What is expected: All lines from the line containing "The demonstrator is" up to and including the last line of the listing below should be echoed exactly; no other lines belong in the response.

Provided data:
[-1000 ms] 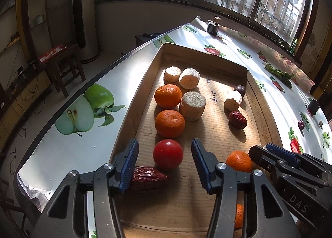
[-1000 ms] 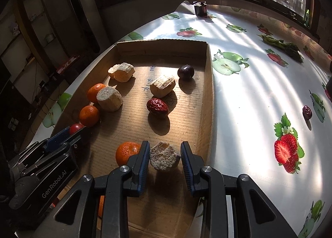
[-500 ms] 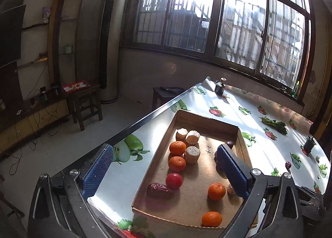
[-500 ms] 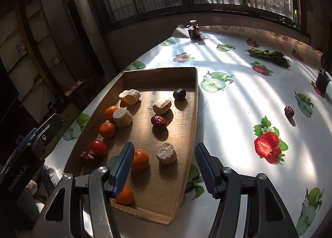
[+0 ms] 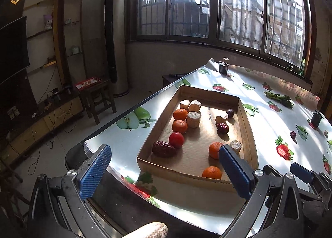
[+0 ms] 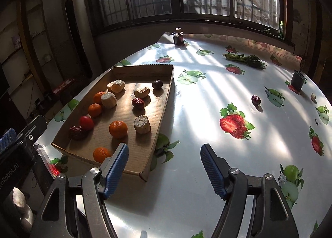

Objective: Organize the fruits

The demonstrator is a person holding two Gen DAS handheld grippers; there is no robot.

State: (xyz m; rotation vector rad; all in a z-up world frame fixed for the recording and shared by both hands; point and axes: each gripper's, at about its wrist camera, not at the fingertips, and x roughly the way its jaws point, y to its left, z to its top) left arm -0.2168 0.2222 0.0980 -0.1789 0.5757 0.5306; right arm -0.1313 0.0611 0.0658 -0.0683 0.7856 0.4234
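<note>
A fruit-print table (image 6: 197,113) under barred windows (image 5: 207,9) carries a cardboard tray (image 6: 164,111) at its left edge; left gripper (image 5: 166,172) spread wide, right gripper (image 6: 165,168) opening, both empty.

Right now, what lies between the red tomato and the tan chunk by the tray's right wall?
One orange, seen in the right wrist view.

My right hand-held gripper (image 6: 164,168) hangs over the bench (image 6: 207,97), jaws opening with nothing between them. The cardboard tray (image 6: 164,111) (oranges, a tomato, dates) lies to its left; one date (image 6: 255,99) sits far right.
</note>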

Output for this task:
The demonstrator is a person holding two Gen DAS handheld grippers; there is no robot.

State: (xyz m; rotation vector rad; all in a z-up world frame fixed for the recording and shared by both hands; point and axes: each gripper's, at about its wrist camera, not at the fingertips, and x roughly the way its jaws point, y to its left, z to its top) left arm -0.2168 0.2222 0.0980 -0.1789 0.5757 0.5306; right arm -0.1313 0.0611 0.0658 -0.0683 0.7856 0.4234
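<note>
A fruit-print table (image 6: 197,113) under barred windows (image 5: 207,9) carries a cardboard tray (image 6: 164,111) at its left edge; left gripper (image 5: 166,172) spread wide, right gripper (image 6: 165,168) opening, both empty.

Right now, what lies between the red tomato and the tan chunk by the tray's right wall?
One orange, seen in the right wrist view.

My right hand-held gripper (image 6: 164,168) hangs over the bench (image 6: 207,97), jaws opening with nothing between them. The cardboard tray (image 6: 164,111) (oranges, a tomato, dates) lies to its left; one date (image 6: 255,99) sits far right.
</note>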

No further work remains on this exercise.